Many parametric procedures — the pooled t-test, one-way ANOVA, and linear regression — assume that the groups being compared share the same variance (homoscedasticity). Before running these tests, variance tests verify whether this assumption is reasonable. When it fails, alternatives such as Welch's t-test or robust standard errors should be used instead.

Hypotheses

Variance tests share the same hypothesis structure. Given \(k\) groups with variances \(\sigma_1^2, \sigma_2^2, \ldots, \sigma_k^2\), the hypotheses are

\[ H_0: \sigma_1^2 = \sigma_2^2 = \cdots = \sigma_k^2 \quad \text{vs} \quad H_1: \sigma_i^2 \neq \sigma_j^2 \text{ for some } i \neq j \]

Bartlett's Test

Bartlett's test is the most powerful test for equal variances when the data are normally distributed. It is based on a likelihood ratio approach.

For \(k\) groups with sample sizes \(n_i\) and sample variances \(s_i^2\), define the pooled variance

\[ s_p^2 = \frac{\sum_{i=1}^{k}(n_i - 1)s_i^2}{\sum_{i=1}^{k}(n_i - 1)} \]

The Bartlett test statistic is

\[ B = \frac{(N - k)\ln s_p^2 - \sum_{i=1}^{k}(n_i - 1)\ln s_i^2}{1 + \frac{1}{3(k-1)}\left(\sum_{i=1}^{k}\frac{1}{n_i - 1} - \frac{1}{N - k}\right)} \]

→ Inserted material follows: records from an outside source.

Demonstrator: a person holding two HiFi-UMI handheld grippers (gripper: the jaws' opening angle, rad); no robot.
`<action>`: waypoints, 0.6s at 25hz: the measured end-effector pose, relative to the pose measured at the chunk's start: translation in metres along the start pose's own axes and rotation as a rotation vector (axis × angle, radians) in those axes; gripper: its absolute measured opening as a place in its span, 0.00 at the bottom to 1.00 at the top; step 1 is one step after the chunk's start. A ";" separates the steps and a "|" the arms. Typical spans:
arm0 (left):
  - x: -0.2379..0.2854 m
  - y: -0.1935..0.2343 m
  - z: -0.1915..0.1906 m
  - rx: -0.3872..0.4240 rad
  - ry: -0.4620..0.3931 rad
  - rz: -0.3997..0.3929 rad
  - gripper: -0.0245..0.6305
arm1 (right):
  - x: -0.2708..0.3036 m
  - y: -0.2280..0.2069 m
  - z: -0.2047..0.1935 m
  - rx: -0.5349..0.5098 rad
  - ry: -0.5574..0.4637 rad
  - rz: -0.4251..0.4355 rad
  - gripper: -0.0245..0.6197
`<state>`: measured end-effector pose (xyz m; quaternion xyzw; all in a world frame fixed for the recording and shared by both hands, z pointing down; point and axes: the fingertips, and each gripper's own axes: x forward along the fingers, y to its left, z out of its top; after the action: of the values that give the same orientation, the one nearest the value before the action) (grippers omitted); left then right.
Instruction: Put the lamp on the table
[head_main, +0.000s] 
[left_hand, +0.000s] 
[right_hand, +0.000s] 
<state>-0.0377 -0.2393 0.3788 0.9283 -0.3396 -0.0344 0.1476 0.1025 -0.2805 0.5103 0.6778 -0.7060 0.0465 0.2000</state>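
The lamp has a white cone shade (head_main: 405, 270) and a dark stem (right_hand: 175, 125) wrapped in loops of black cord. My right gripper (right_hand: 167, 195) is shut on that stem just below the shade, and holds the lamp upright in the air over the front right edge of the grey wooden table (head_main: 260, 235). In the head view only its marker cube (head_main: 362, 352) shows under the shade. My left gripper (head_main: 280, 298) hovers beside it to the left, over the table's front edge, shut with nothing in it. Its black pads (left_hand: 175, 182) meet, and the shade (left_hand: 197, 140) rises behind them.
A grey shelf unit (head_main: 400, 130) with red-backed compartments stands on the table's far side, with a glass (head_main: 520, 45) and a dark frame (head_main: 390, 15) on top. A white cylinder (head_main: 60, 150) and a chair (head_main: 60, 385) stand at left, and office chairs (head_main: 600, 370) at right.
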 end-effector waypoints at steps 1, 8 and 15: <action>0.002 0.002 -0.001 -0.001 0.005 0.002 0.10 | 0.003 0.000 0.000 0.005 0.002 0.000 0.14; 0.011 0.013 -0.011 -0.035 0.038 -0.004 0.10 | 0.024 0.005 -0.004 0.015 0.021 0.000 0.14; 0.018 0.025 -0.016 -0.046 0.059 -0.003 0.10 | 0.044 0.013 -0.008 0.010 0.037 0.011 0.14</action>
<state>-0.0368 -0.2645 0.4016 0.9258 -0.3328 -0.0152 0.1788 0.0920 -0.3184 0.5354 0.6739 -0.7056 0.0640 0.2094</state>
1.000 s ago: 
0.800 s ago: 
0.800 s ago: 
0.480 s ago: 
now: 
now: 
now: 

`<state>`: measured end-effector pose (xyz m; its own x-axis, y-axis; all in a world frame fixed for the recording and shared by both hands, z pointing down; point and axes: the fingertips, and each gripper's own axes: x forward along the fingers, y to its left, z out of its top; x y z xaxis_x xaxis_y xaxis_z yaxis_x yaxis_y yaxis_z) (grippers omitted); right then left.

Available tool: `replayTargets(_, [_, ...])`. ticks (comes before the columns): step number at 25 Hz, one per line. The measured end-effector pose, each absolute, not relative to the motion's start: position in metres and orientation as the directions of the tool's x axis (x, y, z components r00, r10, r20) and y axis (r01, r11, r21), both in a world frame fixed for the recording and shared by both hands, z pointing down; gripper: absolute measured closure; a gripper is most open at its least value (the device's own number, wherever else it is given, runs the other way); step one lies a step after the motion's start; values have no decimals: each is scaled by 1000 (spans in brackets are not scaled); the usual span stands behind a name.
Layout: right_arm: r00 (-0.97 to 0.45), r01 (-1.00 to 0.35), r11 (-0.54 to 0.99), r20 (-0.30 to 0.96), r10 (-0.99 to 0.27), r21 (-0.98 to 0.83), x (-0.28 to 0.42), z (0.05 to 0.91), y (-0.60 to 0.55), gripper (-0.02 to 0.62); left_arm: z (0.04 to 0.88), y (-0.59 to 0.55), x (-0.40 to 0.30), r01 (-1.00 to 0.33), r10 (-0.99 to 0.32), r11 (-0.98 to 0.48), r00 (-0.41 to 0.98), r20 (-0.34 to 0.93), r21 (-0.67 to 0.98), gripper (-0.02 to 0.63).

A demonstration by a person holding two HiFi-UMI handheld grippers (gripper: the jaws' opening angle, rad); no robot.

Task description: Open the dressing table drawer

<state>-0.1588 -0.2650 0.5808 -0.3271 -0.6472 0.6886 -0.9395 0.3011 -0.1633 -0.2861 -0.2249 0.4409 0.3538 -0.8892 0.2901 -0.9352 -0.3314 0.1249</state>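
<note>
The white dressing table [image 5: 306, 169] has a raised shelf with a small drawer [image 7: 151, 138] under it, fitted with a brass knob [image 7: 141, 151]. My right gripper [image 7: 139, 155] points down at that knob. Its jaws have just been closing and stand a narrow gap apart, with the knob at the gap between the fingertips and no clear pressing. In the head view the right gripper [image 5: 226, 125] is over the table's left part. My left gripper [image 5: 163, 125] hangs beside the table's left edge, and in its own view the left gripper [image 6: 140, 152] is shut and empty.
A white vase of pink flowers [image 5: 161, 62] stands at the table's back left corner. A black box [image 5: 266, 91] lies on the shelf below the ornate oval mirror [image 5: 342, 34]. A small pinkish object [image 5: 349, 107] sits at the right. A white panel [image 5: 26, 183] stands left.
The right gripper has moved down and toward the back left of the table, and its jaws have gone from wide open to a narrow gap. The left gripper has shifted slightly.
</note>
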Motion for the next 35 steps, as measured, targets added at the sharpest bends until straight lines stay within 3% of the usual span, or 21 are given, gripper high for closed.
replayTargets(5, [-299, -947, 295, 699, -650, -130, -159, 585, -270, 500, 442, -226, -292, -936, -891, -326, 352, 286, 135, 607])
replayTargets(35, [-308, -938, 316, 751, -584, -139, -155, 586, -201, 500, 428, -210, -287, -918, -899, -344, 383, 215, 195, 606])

where \(N = \sum_{i=1}^{k} n_i\) is the total sample size. Under \(H_0\), \(B\) approximately follows a chi-square distribution:

\[ B \sim \chi^2_{k-1} \]

Sensitivity to Non-Normality

Bartlett's test is highly sensitive to departures from normality. Even mild skewness or heavy tails can inflate the test statistic, leading to false rejections of \(H_0\). Always verify normality before using Bartlett's test. If normality is questionable, use Levene's test instead.

from scipy import stats

group_a = [23.1, 25.3, 24.8, 22.9, 26.1, 24.5]
group_b = [28.4, 30.1, 27.6, 29.8, 31.2, 28.9]
group_c = [33.5, 35.2, 34.1, 32.8, 36.0, 34.7]

b_stat, p_value = stats.bartlett(group_a, group_b, group_c)
print(f"Bartlett statistic: {b_stat:.4f}")
print(f"p-value: {p_value:.4f}")

Levene's Test

Levene's test is a robust alternative to Bartlett's test that does not require normality. Instead of comparing variances directly, it performs an ANOVA on the transformed values \(Z_{ij} = |X_{ij} - \hat{\mu}_i|\), where \(\hat{\mu}_i\) is a location estimate for group \(i\).

The test statistic is

\[ W = \frac{(N - k)}{(k - 1)} \cdot \frac{\sum_{i=1}^{k} n_i (\bar{Z}_i - \bar{Z})^2}{\sum_{i=1}^{k}\sum_{j=1}^{n_i}(Z_{ij} - \bar{Z}_i)^2} \]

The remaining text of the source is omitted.